Knowledge Hub security
Where is Knowledge Hub hosted and how is its security managed?
Knowledge Hub is hosted across several secure cloud hosting facilities situated within the UK. These facilities are provided and managed by Amazon Web Services (AWS), with the virtual infrastructure supported by Rackspace, via a fully managed service from our partner PFI Knowledge Solutions Limited (PFIKS). AWS, Rackspace and PFIKS are ISO/IEC 27001 certified suppliers.
How is Knowledge Hub protected against threats to cyber security?
The Knowledge Hub uses the HTTPS protocol (TLS 1.2) providing a secure and encrypted connection for end users (256 bit). All Knowledge Hub data is protected at rest through enterprise grade encryption (AES-256), hosted on a cloud platform designed with information security as a top priority.
Access to the underlying data centres is limited to authorised supplier and contracted third-party personnel and is monitored 24 hours a day, seven days a week through closed circuit video surveillance and requires identification for access.

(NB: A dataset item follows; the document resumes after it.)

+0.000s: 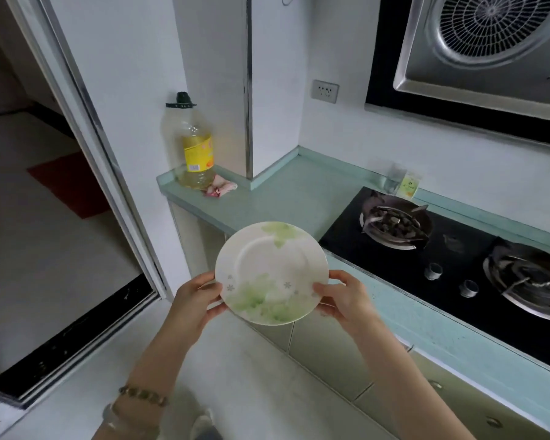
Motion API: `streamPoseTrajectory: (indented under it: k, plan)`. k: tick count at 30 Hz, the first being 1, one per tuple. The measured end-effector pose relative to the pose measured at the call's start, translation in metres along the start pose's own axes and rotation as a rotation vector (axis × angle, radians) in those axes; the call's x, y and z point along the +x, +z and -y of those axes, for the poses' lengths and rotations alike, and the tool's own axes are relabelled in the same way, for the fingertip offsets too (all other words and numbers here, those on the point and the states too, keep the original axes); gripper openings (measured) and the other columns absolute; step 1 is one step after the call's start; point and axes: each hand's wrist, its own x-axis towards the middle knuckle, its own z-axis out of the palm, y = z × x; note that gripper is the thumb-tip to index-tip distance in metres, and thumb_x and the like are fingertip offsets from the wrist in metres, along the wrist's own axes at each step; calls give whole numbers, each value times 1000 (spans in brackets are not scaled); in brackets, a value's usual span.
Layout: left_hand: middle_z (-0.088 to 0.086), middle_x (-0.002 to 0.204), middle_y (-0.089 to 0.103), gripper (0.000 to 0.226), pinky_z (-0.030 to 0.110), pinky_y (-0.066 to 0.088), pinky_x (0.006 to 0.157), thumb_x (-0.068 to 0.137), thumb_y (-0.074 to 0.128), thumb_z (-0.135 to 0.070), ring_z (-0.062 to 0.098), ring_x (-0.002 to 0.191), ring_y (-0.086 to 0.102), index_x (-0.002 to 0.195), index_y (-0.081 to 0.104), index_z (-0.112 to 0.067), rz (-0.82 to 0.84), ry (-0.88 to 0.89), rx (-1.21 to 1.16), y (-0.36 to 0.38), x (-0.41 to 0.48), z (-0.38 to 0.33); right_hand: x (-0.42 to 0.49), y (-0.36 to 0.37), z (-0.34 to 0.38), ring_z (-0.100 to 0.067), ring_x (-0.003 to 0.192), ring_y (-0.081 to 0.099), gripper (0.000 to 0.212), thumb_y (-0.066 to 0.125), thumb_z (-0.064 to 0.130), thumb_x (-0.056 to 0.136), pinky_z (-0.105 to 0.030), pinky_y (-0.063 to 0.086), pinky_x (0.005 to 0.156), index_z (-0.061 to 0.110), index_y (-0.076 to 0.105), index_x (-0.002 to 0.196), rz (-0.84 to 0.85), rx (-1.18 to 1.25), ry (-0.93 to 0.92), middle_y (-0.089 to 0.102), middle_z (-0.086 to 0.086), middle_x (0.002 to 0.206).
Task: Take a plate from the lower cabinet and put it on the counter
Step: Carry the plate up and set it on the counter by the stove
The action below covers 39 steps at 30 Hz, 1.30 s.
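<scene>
We observe the plate [271, 272] in the lower centre of the frame, held in the air in front of the counter edge and not resting on any surface. It is white with pale green floral marks on the rim, and its face is tilted toward the camera.

The left hand [193, 301] is closed on the plate's lower left rim, thumb on the upper face and fingers curled beneath. The right hand [342, 298] is closed on the lower right rim in the same manner, thumb on top. A beaded bracelet [143, 396] sits on the left wrist, low in the frame.

The counter [299, 192], pale green, runs from centre frame toward the lower right. At its far left end, in the upper centre, stands an oil bottle [195, 144] with a yellow label, and a crumpled pink wrapper [220, 188] lies just beside its base. A black gas hob [451, 265] is set into the counter at right, with two burners and two knobs. An extractor hood [489, 46] occupies the upper right. Lower cabinet doors [331, 354] show below the counter edge, under the right forearm; we cannot tell from which one the plate came.
</scene>
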Motion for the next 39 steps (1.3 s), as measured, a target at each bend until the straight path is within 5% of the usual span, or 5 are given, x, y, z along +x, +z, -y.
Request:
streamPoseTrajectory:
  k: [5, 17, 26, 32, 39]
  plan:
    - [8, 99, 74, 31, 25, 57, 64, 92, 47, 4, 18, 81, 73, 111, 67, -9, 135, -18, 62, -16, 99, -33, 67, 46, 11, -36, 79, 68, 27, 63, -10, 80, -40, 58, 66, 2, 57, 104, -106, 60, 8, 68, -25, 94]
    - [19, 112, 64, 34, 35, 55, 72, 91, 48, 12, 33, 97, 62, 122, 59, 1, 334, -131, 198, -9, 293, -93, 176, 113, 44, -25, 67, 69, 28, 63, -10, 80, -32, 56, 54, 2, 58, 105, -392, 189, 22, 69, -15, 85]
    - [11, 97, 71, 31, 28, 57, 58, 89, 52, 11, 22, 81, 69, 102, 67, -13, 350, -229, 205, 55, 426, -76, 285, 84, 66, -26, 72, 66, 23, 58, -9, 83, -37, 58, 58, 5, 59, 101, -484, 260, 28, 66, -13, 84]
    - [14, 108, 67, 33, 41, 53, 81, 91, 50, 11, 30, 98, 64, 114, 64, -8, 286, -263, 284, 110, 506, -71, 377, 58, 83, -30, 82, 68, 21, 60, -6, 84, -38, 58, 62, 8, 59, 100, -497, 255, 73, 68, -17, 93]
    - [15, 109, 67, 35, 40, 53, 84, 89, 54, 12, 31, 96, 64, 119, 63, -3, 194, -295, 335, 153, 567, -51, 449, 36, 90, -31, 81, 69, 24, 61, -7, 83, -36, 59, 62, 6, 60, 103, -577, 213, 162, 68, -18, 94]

The Knowledge Hub uses ClamAV® an open source antivirus engine for detecting trojans, viruses, malware and other malicious threats when content is uploaded to the Knowledge Hub.
Knowledge Hub’s underlying software, Liferay, is regularly penetration tested and verified by Veracode. The Knowledge Hub platform as a whole is regularly penetration tested by an independent CHECK service provider.
How often is data backed-up?
Data is backed up multiple times daily, with backups stored across three physical locations within the UK. The recovery time objective for the service is 4 hours and the recovery point objective is 24 hours.
What is Knowledge Hub’s staff security protocol?
As owners and operators of the Knowledge Hub, our staff require access to all data across the site including members’ profile information, all public content items and content within all types of group. This site-wide access is essential to:
investigate and fix any errors with group or network functions;
investigate and fix any errors relating to an individual’s profile information or log in details;
investigate any issues relating to items of content that may be flagged by members;
identify and remove any spam content in public areas of the site.
Knowledge Hub staff members recognise that trust is one of the most important elements of a successful online community. We understand that members will only want to participate if they feel comfortable in the online environment. Knowledge Hub staff will not access or use your network/group content or private profile data for their own purposes, or any other reason, except:
in any of the above circumstances listed above, where some intervention is required to investigate and/or fix a problem;
if we are asked by you to carry out a task or investigate a problem.
What additional physical security is in place?
All staff laptops, phones and other electronic equipment used to access Knowledge Hub are regularly updated with the latest software applications and internet browsers. In addition, all equipment is password protected and kept securely at all times.
How can members keep their Knowledge Hub account secure?
Every individual registered on Knowledge Hub has their own password to access their account and may set their own profile privacy settings to a level of visibility, with which they feel comfortable.
Based on member feedback, Knowledge Hub does not have a password change policy, but we do have the ability to enforce a password change policy across the platform should it be required.
Some of our members and clients choose to use an external identity provider to log in, for example, the ‘sign in with Google’ option. We suggest you also read the privacy and security information of any third party provider you choose to use in this way.
However you choose to log in, please do not share your personal password with anyone else and ensure you have checked your privacy settings.